Car ce nouveau contrat salué comme “un jour historique pour l’Amérique du Nord”, selon la ministre de l’Économie Graciela Márquez, et comme l'avènement d'une protection contre les “mesures unilatérales” pour le secrétaire d’État à la sécurité alimentaire Víctor Suárez “ne présente pas que des avantages”, note le média allemand. Les investisseurs étrangers seront mieux protégés et le pays verra sa marge de manœuvre réduite, notamment vis-à-vis de partenaires commerciaux tiers, telle que la Chine. Quant à son industrie automobile, celle-ci devra se restructurer sérieusement. Enfin, la loi du travail mexicaine, tout comme sa législation environnementale ou encore ses règles en matière de protection de la propriété intellectuelle sont encore loin d'être au niveau. La seule bonne nouvelle, selon la Deutsche Welle, semble être la situation de statu quo qui caractérisera l’agriculture mexicaine en temps de T-MEC. Celle-ci devrait, en effet, pouvoir continuer de fonctionner à deux vitesses : investissements garantis pour le secteur agroindustriel, d’une part, et maintien des subventions publiques pour l’agriculture écologique, de l’autre, avec en prime, se félicite la télévision allemande, la possibilité pour les autorités locales de poursuivre les actions visant à interdir les engrais à base de glyphosate... une interprétation peut être un peu germanique de la situation mexicaine?

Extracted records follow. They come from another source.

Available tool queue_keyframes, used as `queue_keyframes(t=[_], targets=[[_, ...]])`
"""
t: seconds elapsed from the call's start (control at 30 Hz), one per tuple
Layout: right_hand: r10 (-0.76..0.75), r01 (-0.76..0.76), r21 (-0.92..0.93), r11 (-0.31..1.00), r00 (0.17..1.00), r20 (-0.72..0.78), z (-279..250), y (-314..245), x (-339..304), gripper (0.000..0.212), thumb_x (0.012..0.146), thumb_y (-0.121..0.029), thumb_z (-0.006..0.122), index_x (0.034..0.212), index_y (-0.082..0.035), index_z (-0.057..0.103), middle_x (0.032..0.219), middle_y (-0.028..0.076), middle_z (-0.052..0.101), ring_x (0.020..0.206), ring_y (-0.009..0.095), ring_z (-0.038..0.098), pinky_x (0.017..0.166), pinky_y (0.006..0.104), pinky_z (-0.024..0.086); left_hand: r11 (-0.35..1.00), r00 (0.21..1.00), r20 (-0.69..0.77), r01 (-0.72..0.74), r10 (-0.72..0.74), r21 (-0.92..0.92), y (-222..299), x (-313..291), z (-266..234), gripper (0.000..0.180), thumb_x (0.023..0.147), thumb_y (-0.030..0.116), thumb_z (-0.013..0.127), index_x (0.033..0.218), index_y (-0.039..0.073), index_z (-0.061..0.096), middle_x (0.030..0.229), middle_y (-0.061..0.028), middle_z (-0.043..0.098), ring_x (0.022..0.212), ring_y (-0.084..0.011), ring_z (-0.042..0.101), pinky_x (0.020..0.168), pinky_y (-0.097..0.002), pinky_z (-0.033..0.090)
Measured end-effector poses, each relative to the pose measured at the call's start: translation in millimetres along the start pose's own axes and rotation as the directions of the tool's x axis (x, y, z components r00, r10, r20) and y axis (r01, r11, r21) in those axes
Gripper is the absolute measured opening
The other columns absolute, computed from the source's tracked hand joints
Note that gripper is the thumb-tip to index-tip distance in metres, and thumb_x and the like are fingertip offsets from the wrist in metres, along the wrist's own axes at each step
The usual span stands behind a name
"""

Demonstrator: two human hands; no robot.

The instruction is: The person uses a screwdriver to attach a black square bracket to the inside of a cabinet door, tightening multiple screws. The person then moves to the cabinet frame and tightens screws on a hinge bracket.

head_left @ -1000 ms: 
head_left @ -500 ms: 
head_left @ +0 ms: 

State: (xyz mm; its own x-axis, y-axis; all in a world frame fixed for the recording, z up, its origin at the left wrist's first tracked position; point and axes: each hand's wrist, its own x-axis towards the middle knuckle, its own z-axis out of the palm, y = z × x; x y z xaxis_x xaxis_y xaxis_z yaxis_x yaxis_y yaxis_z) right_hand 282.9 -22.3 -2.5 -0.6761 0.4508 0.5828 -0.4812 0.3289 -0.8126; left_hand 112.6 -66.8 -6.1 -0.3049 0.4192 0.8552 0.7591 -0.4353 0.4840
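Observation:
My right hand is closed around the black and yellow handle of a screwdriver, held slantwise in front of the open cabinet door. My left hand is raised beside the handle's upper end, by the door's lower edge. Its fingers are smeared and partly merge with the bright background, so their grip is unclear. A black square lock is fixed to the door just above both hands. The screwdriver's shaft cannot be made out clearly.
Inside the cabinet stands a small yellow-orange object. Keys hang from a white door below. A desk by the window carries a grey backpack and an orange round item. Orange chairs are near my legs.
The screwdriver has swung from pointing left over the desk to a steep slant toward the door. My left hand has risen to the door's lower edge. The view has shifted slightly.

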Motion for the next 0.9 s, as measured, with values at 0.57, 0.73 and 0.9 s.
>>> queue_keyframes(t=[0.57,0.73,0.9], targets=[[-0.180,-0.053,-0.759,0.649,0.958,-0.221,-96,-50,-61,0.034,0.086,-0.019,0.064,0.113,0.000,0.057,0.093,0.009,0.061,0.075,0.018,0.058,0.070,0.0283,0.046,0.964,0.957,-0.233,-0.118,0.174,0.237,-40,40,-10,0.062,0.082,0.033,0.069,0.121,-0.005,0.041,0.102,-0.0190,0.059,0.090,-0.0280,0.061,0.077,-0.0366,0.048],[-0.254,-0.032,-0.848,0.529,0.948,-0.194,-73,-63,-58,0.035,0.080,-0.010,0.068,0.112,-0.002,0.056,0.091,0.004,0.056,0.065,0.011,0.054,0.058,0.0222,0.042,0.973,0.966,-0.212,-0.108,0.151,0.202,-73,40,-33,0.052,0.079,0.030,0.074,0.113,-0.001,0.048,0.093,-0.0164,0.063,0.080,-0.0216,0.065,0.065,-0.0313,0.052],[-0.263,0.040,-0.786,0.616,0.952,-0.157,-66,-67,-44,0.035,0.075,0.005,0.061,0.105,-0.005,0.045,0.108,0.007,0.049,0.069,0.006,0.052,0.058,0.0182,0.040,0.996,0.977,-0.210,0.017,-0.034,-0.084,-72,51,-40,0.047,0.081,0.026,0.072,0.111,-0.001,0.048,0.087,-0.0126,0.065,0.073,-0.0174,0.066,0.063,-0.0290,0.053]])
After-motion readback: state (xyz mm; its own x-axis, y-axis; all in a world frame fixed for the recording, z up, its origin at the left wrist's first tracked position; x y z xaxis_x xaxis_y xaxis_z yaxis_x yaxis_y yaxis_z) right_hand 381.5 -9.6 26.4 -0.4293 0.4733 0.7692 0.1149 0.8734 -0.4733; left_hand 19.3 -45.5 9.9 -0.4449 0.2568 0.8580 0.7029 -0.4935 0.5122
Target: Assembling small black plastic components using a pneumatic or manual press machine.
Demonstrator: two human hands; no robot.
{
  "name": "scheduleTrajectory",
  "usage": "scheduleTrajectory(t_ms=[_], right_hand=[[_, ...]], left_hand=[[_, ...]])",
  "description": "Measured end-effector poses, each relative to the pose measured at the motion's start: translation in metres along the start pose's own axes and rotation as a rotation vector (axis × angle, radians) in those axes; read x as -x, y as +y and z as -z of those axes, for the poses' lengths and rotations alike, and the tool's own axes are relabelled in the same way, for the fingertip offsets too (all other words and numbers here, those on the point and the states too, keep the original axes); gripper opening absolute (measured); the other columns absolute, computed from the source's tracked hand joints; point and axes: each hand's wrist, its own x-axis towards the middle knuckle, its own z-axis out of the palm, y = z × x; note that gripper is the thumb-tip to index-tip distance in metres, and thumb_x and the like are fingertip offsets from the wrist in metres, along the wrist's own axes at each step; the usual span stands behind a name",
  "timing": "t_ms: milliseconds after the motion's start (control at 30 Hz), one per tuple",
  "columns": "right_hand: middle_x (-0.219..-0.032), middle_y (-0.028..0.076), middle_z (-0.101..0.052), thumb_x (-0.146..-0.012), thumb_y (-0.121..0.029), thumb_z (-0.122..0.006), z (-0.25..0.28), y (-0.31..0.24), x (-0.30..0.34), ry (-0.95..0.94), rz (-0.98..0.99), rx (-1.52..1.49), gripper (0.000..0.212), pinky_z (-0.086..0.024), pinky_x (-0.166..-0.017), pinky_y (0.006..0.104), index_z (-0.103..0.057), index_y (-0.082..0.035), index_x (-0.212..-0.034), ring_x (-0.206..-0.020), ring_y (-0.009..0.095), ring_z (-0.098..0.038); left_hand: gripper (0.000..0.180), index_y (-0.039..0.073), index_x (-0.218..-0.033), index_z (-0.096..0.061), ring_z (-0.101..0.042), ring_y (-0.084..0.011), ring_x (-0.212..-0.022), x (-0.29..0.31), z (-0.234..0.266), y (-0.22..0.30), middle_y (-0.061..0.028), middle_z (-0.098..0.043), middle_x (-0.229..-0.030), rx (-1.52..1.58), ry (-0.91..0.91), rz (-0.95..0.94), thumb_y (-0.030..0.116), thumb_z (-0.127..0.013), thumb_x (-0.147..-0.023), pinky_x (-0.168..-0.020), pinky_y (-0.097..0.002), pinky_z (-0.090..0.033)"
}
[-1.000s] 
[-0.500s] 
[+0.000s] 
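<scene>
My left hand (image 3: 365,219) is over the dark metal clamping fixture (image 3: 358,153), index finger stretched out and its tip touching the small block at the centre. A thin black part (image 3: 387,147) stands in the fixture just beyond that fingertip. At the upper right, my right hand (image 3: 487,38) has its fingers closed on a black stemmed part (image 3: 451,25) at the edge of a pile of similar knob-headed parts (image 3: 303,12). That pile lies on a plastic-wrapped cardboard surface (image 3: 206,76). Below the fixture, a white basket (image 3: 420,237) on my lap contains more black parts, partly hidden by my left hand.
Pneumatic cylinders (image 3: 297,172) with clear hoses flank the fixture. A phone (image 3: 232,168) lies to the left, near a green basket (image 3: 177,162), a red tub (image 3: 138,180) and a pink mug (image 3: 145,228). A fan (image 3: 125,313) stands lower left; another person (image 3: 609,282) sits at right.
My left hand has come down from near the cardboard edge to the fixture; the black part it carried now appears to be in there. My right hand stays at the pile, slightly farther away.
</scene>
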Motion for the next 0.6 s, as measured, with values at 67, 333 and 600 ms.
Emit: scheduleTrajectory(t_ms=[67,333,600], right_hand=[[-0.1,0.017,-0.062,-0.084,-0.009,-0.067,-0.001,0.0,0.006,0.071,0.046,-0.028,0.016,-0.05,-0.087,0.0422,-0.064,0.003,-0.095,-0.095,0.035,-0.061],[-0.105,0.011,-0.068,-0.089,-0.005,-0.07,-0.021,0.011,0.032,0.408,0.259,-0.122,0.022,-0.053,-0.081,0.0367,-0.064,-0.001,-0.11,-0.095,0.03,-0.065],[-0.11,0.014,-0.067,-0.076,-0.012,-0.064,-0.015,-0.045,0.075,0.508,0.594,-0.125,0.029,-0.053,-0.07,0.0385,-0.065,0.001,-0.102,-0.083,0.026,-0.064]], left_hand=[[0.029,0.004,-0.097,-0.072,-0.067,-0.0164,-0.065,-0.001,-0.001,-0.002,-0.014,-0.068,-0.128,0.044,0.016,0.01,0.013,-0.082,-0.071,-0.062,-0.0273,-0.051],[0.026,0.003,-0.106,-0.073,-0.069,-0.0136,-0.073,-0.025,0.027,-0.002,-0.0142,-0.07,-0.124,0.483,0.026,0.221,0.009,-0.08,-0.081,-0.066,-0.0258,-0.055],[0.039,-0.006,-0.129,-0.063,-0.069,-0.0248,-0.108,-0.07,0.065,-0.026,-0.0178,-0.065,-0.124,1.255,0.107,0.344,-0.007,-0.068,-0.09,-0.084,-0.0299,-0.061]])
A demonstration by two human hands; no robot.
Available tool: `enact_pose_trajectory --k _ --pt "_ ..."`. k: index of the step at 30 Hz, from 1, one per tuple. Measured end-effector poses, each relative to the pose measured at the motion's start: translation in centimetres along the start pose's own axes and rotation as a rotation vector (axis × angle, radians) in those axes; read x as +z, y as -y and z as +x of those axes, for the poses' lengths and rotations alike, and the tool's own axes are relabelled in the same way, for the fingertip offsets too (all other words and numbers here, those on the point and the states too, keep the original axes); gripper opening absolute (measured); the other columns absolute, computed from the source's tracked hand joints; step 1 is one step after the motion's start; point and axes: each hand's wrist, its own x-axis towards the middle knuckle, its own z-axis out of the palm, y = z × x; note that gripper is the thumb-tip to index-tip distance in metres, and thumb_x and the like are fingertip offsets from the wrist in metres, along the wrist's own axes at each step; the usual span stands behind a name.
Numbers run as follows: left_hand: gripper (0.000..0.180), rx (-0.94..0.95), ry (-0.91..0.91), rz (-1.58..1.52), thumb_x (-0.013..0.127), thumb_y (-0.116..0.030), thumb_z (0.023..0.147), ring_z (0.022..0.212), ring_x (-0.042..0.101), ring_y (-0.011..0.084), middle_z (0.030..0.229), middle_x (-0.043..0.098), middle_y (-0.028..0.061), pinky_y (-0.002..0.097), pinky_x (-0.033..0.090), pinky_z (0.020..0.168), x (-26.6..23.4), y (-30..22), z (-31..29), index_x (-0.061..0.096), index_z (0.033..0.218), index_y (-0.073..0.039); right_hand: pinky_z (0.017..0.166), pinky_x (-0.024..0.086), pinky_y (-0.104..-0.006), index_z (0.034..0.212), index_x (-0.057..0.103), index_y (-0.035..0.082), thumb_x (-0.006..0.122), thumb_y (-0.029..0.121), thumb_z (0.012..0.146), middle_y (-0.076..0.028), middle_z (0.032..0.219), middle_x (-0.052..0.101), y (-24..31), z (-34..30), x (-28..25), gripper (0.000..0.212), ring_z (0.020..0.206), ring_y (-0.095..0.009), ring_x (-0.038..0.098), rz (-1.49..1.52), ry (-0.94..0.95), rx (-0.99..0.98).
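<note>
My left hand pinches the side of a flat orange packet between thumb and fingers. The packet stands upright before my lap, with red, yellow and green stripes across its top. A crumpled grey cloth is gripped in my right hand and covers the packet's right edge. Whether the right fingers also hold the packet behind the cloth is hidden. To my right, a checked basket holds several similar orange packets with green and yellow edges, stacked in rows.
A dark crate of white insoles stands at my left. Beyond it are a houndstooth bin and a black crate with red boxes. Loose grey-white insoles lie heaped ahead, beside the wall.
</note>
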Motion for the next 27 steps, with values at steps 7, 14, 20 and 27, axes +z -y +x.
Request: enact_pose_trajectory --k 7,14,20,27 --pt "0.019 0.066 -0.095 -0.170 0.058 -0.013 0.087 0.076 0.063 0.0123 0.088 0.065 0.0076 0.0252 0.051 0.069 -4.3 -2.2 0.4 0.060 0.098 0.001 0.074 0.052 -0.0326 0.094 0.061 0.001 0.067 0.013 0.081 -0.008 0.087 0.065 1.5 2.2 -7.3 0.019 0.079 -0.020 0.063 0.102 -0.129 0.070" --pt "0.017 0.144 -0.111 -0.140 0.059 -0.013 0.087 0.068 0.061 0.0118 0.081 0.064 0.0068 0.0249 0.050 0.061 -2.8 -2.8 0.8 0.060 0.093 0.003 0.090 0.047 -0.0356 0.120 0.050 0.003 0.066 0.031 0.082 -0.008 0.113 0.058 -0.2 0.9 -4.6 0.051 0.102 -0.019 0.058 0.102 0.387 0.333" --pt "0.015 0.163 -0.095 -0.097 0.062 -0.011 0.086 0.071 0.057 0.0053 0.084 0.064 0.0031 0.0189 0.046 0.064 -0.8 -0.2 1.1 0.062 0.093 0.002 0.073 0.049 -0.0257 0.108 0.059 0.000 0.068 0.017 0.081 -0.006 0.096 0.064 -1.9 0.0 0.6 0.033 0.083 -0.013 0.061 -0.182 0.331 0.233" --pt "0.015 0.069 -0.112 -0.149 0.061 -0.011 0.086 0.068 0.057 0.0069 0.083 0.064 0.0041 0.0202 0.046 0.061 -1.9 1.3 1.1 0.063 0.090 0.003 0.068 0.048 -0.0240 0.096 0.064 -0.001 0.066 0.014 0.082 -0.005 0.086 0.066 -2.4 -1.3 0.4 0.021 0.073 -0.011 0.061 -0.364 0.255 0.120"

Quant à Courrier international, l’hebdomadaire conclue sur une étrange remarque. “Du point de vue de cet accord”, juge-t-il nécessaire de préciser, “le Mexique fait partie de l’Amérique du Nord”. Là, nous serions tentés de rappeler que, du point de la vue de la géographie et de la géopolitique internationale aussi, aucun doute, le Mexique fait bien partie de l’Amérique du Nord.



© Masiosarey, 2020


 

* Au sujet des chiffres des décès dans la Ville de México, nous vous recommandons l’analyse des données publiques publiée dans l’hebdomadaire Nexos.